What the task asks => From the entries below, please output exactly the lines starting at the one containing "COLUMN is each" and ending at the one containing "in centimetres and", both included.

═══ Data for processing ═══

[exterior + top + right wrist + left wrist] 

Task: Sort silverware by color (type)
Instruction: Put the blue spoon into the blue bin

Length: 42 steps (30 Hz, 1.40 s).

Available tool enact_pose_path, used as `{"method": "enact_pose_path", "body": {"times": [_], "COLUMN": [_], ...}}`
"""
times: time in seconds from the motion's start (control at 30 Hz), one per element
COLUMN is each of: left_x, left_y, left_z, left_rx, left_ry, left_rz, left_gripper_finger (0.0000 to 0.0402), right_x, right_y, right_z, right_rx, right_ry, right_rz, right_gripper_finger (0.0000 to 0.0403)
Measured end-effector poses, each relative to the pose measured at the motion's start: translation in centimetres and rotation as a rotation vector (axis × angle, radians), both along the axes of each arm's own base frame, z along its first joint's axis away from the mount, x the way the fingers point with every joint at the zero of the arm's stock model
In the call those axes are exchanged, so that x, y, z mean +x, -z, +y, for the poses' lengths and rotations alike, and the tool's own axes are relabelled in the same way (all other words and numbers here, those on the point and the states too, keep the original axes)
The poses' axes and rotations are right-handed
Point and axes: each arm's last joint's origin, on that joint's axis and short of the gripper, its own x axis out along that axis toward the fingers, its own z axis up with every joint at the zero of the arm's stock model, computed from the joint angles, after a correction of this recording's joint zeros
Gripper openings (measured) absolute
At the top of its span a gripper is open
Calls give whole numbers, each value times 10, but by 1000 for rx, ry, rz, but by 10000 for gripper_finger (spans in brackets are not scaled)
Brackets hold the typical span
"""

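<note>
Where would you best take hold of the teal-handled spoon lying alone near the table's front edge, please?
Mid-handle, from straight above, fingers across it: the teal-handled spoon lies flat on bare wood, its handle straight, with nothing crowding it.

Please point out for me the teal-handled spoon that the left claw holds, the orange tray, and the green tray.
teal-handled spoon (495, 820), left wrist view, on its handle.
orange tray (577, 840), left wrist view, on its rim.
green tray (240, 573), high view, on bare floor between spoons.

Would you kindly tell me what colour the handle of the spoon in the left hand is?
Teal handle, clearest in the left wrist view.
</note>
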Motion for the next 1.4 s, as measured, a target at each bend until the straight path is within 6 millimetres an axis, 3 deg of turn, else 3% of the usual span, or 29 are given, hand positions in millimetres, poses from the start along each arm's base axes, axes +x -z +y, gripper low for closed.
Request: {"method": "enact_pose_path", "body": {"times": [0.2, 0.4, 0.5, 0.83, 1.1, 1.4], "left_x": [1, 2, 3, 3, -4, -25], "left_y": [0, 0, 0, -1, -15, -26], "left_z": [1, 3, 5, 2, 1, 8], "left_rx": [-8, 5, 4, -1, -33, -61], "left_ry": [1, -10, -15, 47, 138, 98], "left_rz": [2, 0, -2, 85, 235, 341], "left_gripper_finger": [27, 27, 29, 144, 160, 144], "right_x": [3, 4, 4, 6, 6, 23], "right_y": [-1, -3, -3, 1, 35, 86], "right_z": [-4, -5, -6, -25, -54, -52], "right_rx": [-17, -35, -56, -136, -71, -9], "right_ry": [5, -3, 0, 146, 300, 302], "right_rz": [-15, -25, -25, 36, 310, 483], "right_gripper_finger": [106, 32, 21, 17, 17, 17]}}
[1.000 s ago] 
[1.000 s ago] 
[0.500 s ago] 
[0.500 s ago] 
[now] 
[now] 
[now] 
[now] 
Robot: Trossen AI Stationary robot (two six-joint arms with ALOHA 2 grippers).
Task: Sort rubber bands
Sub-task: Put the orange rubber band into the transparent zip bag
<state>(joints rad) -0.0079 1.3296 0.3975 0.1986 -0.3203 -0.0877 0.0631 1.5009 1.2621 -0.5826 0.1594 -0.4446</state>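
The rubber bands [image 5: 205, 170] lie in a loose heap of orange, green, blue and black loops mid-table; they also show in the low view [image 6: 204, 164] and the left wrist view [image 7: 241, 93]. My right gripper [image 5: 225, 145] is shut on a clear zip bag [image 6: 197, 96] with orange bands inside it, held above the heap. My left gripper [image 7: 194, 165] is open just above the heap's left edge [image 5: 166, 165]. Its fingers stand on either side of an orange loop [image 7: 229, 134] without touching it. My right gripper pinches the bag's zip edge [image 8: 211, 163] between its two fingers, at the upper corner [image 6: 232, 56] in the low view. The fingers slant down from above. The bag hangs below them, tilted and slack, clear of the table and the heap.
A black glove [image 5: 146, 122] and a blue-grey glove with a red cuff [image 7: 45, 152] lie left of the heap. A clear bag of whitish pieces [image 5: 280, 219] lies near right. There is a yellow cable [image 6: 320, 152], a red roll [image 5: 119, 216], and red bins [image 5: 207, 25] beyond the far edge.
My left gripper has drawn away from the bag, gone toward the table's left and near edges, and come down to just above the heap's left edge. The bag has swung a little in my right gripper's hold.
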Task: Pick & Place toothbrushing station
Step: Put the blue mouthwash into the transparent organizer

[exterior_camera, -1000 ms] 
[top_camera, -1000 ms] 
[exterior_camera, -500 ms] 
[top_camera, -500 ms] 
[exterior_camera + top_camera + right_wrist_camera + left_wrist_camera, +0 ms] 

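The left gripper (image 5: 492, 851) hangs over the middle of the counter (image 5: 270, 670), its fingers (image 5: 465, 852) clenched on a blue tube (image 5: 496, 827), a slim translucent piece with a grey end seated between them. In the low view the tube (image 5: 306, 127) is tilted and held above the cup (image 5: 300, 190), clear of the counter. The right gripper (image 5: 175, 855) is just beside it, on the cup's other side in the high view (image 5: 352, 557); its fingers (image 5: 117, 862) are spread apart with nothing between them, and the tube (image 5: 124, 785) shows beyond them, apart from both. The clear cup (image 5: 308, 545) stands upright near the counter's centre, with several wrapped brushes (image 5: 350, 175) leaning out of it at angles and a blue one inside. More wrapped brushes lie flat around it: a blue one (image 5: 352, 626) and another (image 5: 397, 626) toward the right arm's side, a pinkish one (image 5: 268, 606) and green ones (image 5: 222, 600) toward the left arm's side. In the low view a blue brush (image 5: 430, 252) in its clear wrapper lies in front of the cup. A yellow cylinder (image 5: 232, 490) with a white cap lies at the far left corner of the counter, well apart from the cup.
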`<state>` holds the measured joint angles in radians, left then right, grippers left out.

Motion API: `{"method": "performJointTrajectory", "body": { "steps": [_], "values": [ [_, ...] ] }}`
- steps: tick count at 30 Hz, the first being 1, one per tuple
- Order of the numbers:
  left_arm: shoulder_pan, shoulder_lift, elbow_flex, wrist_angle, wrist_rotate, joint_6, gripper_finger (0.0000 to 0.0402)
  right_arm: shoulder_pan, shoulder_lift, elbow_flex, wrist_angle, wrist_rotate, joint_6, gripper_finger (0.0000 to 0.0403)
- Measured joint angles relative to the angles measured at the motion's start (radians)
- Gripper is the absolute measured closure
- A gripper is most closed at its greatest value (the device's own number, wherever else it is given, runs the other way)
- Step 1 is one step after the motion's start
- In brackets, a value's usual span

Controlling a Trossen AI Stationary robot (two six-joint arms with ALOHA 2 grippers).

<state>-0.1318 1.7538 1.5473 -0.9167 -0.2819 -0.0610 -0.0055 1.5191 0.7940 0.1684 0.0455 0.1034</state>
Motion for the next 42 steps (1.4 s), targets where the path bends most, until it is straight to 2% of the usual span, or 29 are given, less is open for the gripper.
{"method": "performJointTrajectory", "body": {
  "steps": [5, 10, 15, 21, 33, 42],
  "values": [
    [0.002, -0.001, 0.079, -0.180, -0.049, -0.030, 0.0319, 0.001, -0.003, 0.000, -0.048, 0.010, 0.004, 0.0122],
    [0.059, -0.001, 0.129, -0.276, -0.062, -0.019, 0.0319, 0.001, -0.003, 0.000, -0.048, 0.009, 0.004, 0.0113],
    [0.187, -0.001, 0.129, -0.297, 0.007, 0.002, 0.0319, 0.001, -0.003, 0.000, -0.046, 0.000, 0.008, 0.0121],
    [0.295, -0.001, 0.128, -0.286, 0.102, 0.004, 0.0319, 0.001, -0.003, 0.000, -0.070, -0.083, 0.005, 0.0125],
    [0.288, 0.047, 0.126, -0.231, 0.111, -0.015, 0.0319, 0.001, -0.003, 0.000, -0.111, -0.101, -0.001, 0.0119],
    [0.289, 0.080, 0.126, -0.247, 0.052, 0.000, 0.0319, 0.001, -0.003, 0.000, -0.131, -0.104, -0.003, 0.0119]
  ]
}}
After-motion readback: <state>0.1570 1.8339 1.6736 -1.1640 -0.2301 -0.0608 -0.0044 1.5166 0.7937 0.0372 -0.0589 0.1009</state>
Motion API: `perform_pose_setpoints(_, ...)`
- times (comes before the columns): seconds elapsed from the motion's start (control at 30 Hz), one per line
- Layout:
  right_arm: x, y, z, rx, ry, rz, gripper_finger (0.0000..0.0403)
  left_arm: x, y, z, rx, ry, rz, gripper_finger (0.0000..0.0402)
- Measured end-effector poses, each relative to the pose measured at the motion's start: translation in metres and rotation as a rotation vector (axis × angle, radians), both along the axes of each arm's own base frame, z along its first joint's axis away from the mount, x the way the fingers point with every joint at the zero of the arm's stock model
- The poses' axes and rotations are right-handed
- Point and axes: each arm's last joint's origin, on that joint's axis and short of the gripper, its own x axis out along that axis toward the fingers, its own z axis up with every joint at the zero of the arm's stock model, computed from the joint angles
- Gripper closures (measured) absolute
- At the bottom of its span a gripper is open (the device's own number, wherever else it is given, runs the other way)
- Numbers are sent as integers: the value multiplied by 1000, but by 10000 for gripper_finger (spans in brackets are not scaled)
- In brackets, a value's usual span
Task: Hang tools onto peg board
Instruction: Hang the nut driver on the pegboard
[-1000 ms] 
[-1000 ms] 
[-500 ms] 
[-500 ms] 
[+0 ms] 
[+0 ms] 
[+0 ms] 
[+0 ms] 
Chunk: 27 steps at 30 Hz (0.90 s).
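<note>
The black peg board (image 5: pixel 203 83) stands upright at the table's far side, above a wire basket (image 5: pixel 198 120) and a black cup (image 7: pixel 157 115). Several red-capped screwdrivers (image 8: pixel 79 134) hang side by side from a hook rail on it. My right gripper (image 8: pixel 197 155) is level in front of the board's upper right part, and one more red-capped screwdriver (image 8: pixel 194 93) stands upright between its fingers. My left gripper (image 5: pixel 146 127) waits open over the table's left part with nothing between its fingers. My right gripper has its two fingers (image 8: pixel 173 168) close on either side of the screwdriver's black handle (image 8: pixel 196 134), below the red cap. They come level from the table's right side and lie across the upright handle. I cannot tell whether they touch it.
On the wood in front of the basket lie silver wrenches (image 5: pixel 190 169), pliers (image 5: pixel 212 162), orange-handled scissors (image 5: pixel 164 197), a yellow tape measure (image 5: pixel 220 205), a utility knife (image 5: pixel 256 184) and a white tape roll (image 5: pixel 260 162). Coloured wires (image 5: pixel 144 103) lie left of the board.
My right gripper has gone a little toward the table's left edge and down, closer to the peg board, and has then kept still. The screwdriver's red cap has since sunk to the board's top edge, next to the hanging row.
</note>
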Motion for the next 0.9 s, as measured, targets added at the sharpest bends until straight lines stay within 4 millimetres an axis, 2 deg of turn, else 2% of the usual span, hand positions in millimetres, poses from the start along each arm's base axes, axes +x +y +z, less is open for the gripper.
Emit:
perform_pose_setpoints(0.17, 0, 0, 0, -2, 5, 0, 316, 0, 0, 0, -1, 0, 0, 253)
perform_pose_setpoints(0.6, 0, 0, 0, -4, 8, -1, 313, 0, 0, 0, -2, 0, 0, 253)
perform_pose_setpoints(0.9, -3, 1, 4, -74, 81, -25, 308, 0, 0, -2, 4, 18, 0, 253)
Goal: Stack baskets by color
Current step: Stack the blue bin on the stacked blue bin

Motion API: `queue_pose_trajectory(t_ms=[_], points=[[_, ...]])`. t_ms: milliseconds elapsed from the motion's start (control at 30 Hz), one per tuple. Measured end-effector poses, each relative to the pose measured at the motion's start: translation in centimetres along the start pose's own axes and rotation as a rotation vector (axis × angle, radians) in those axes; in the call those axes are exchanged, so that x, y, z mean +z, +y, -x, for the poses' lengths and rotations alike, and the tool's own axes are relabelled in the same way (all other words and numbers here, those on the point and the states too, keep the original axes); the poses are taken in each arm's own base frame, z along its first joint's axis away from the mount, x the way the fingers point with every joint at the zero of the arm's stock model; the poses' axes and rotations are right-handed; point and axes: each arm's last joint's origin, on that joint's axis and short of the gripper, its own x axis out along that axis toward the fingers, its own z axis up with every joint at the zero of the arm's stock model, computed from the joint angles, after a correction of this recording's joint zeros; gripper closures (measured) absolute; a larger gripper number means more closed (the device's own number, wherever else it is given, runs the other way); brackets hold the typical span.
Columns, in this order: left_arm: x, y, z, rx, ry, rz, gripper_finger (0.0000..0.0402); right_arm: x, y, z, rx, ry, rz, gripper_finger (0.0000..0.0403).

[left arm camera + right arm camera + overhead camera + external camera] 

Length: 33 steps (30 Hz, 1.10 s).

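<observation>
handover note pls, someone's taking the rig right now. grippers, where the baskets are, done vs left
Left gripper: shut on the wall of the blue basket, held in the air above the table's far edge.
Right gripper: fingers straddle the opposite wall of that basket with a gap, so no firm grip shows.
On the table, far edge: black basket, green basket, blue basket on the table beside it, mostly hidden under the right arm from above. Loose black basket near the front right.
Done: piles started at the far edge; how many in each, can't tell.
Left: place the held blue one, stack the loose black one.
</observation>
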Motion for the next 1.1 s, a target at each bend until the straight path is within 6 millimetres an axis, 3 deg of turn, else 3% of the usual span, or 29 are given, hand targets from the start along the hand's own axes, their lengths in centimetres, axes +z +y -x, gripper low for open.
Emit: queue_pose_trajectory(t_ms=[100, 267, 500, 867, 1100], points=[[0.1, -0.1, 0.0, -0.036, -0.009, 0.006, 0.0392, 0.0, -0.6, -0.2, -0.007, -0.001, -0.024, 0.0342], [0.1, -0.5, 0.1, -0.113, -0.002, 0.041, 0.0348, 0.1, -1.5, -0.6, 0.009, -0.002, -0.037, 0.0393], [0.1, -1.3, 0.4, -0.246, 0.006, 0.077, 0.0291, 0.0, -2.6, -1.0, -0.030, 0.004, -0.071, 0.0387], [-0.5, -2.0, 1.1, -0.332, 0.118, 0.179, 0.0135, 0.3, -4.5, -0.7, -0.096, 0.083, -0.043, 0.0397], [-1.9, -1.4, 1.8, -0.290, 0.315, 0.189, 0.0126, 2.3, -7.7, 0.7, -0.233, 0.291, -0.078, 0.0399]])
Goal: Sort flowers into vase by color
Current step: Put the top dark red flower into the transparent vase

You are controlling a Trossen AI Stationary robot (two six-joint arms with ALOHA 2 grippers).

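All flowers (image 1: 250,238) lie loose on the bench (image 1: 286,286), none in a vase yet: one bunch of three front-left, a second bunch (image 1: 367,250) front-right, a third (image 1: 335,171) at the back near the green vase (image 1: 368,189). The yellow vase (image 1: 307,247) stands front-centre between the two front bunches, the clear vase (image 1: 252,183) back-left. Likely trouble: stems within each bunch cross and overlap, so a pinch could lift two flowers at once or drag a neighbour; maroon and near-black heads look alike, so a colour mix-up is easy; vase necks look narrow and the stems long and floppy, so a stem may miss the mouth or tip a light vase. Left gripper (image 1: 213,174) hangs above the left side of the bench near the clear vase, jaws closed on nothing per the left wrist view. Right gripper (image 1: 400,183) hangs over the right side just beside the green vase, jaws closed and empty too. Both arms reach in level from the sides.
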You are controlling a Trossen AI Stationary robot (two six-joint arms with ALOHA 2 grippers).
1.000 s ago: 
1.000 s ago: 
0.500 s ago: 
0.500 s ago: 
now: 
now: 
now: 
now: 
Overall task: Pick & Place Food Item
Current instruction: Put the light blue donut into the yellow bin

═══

Exercise output =>
COLUMN is each of: left_x, left_y, left_z, left_rx, left_ry, left_rz, left_gripper_finger (0.0000 to 0.0402), right_x, right_y, right_z, right_rx, right_ry, right_rz, right_gripper_finger (0.0000 to 0.0403)
Measured end-effector poses, each relative to the pose measured at the motion's start: translation in centimetres and rotation as a rotation vector (axis × angle, radians), both along the axes of each arm's own base frame, z along its first joint's axis away from the mount, x the way the fingers point with every joint at the zero of the arm's stock model

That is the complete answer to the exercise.